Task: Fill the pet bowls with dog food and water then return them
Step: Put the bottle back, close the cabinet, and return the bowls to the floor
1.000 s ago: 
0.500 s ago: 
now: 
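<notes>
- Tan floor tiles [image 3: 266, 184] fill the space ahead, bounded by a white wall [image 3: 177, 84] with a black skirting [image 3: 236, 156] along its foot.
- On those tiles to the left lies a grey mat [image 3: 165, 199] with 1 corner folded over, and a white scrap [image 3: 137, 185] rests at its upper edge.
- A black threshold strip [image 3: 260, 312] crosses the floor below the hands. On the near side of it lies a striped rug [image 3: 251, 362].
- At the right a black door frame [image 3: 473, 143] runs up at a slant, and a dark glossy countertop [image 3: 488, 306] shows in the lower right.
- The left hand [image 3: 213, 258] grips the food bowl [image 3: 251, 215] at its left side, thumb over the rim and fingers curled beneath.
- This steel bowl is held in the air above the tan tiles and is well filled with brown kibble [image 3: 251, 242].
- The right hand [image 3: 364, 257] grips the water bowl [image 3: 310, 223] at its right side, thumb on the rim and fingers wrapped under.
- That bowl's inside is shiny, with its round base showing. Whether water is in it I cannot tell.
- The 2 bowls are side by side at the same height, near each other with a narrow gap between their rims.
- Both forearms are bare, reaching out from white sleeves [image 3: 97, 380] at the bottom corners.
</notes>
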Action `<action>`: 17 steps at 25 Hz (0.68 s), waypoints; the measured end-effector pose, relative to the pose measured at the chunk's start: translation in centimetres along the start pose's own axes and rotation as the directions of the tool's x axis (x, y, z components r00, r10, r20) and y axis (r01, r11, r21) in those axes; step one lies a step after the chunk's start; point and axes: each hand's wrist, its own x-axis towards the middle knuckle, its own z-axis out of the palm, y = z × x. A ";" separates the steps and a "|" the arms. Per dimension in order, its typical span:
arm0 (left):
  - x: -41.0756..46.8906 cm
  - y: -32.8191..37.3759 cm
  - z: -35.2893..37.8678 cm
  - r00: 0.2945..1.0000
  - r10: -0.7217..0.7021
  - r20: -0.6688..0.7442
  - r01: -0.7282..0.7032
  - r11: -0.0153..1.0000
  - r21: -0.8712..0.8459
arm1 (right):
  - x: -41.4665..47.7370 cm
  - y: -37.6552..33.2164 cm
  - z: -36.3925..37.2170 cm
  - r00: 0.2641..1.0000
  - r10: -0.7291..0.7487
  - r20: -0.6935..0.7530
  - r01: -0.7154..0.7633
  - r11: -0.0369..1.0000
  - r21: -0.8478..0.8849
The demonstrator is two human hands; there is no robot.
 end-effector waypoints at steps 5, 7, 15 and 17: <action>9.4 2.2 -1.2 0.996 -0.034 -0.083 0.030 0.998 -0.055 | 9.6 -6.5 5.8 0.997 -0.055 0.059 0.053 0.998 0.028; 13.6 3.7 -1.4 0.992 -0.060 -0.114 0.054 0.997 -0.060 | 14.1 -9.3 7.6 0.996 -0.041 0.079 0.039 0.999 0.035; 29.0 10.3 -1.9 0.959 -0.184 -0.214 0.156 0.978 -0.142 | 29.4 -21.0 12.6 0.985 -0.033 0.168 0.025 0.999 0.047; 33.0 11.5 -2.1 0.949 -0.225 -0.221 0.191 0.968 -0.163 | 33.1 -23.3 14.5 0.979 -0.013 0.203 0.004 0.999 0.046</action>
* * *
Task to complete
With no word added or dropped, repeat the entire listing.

Answer section
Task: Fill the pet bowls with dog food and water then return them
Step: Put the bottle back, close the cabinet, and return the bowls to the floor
1.000 s ago: 
0.500 s ago: 
now: 
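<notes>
- Tan floor tiles [image 3: 266, 184] fill the space ahead, bounded by a white wall [image 3: 177, 84] with a black skirting [image 3: 236, 156] along its foot.
- On those tiles to the left lies a grey mat [image 3: 165, 199] with 1 corner folded over, and a white scrap [image 3: 137, 185] rests at its upper edge.
- A black threshold strip [image 3: 260, 312] crosses the floor below the hands. On the near side of it lies a striped rug [image 3: 251, 362].
- At the right a black door frame [image 3: 473, 143] runs up at a slant, and a dark glossy countertop [image 3: 488, 306] shows in the lower right.
- The left hand [image 3: 213, 258] grips the food bowl [image 3: 251, 215] at its left side, thumb over the rim and fingers curled beneath.
- This steel bowl is held in the air above the tan tiles and is well filled with brown kibble [image 3: 251, 242].
- The right hand [image 3: 364, 257] grips the water bowl [image 3: 310, 223] at its right side, thumb on the rim and fingers wrapped under.
- That bowl's inside is shiny, with its round base showing. Whether water is in it I cannot tell.
- The 2 bowls are side by side at the same height, near each other with a narrow gap between their rims.
- Both forearms are bare, reaching out from white sleeves [image 3: 97, 380] at the bottom corners.
</notes>
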Action `<action>`: 17 steps at 25 Hz (0.68 s), waypoints; the measured end-effector pose, relative to the pose measured at the chunk's start: translation in centimetres along the start pose's own axes and rotation as the directions of the tool's x axis (x, y, z components r00, r10, r20) and y axis (r01, r11, r21) in those axes; step one lies a step after the chunk's start; point and axes: each hand's wrist, its own x-axis towards the middle knuckle, its own z-axis out of the palm, y = z × x. A ";" separates the steps and a "|" the arms. Per dimension in order, its typical span:
arm0 (left):
  - x: -41.0756..46.8906 cm
  - y: -32.8191..37.3759 cm
  - z: -35.2893..37.8678 cm
  - r00: 0.2945..1.0000
  - r10: -0.7217..0.7021
  - r20: -0.6688..0.7442
  - r01: -0.7282..0.7032
  - r11: -0.0153..1.0000
  - r21: -0.8712..0.8459
arm1 (right):
  - x: -41.4665..47.7370 cm
  - y: -37.6552..33.2164 cm
  - z: -36.3925..37.2170 cm
  - r00: 0.2641..1.0000
  - r10: -0.7291..0.7487
  - r20: -0.6935..0.7530
  - r01: -0.7154..0.7633
  - r11: -0.0369..1.0000
  - r21: -0.8478..0.8849
The demonstrator is two human hands; there is no robot.
 end-effector waypoints at steps 5, 7, 15 and 17: <action>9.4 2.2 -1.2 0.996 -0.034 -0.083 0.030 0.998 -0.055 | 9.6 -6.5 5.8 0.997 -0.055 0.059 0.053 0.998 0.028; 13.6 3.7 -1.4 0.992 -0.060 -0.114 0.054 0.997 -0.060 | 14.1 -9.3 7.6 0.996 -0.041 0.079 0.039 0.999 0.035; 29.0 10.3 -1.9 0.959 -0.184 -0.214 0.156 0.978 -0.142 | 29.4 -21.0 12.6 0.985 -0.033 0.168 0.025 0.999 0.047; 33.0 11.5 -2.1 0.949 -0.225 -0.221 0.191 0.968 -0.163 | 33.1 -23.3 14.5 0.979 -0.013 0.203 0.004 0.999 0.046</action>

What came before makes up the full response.